I had someone ask once: was the miracle of Pentecost the Apostles’ miracle, or was it the people around them? Was it that the Apostles were miraculously able to preach in foreign tongues so all could understand? Or was it that the people around them could miraculously understand what was being proclaimed? And I’d have to say that in this, as in so much of our Catholic faith, the answer is not “either/or,” but “both/and.”
The miracle itself, of course, is neither the Apostles’ nor the people’s, but God’s.
The people were hungry for the Good News of God’s Word, and the Apostles gave them what they needed. The miracle was the Word itself and it only needed hearts that were open to it – open to sharing and open to receiving. And it is in this, the miracle of proclaiming the Good News, that we celebrate the birthday of the Church.
Because that is our Mission as the Church: to make disciples of all nations. That is the official mission statement for the Catholic Church – from Matthew, chapter 28 – to go and make disciples of all nations, baptizing them in the name of the Father and the Son and the Holy Spirit.
The baptizing part is mostly up to Father or me, or the Church’s other ordained ministers. But once we’ve baptized you, we’ve given you a share in that Mission of the Church. All of us, all Catholics, are called to that mission of proclaiming God’s Word to all the world.
Or at least, each of us to our own small corner of the world.
Because we all, one way or another, are in the world. A world fragmented by divisions and tribalism, as hungry for the Word of God as at that first Pentecost.
Our jobs, our hobbies and interests, and especially our ideologies and politics, all these things seem to have their own particular jargon, different ways of looking at, describing, and encountering the world. It can seem like even when we speak the same language we’re not really speaking the same language.
But we, gathered here, united in the common language of our faith as Catholics, we are called to be in that world but not of that world. We are sent out as ambassadors, as translators, into our varied and unique walks of life, to proclaim the Good News in ways that make sense to those differing sensibilities of the world.
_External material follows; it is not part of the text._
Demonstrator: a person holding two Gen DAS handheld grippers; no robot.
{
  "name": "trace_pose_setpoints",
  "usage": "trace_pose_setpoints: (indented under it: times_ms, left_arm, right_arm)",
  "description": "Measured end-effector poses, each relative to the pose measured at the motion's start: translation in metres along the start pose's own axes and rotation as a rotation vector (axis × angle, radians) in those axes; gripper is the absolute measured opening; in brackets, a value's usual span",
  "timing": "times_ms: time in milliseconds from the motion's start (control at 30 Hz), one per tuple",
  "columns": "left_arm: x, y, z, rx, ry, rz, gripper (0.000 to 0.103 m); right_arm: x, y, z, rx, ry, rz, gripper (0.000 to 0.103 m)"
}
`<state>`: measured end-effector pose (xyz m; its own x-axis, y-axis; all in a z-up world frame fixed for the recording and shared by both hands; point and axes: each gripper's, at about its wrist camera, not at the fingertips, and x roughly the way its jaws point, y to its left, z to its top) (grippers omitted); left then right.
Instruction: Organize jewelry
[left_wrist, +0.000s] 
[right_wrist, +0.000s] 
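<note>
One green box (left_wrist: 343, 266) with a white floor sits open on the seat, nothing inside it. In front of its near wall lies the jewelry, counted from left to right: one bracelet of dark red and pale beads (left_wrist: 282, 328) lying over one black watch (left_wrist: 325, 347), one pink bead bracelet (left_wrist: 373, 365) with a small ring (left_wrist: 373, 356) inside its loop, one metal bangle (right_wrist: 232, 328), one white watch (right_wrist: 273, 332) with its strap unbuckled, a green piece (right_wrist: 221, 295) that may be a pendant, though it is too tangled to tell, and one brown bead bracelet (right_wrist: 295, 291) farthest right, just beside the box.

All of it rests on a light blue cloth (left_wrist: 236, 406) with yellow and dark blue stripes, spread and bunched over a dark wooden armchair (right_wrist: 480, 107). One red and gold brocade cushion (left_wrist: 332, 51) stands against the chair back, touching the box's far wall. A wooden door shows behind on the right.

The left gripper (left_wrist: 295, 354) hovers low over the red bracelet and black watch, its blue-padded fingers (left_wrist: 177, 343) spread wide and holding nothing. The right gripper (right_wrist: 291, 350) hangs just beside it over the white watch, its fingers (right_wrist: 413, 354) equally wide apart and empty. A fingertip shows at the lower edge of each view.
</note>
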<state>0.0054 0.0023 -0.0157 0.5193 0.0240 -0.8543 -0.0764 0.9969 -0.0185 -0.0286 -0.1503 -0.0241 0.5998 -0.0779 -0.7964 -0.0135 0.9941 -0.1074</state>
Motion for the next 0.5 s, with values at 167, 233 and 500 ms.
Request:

Saint Paul reminds us that there are different spiritual gifts given to each of us; that like different parts of the body each of us has a different and unique function within this Body of Christ which is the Church.
Your life experiences, your interests, your passions, your station in life; these all make you uniquely suited to contribute to God’s work in your own particular way. Different gifts but the same Spirit; different workings but the same God; different ways of expressing the same Truth to the world. That is the miracle of Pentecost.
For many centuries our Church existed in a world in which Christianity was a kind of cultural default. You could generally safely assume that everyone in a given community was baptized and brought up in some sort of practice of the faith. Evangelization and missionary work were done overseas in foreign places. But that world began to change, through the Eighteenth, Nineteenth, Twentieth Centuries, so that by the 1960s the Church had to recognize that that world no longer existed. The Second Vatican Council was all about returning to that spirit of Pentecost – of re-learning how to be missionary disciples here at home, within our own communities.
In the Ecclesiology class a few years ago it was said that any ecumenical council takes about a hundred years to truly take effect. So with Vatican II we’re a little bit past the halfway point. Still figuring out how to reach out to a world that has lost faith and no longer sees the need for it. We are challenged to go out like those first apostles, inspired by the Holy Spirit to proclaim the Good News in our words and in our actions.
Jesus tells us, “As the Father has sent me, so I send you.”
We gather here today to receive Christ, his body and blood, soul, and divinity, and at the end of Mass we are sent out into the world and invited to glorify the Lord by our life.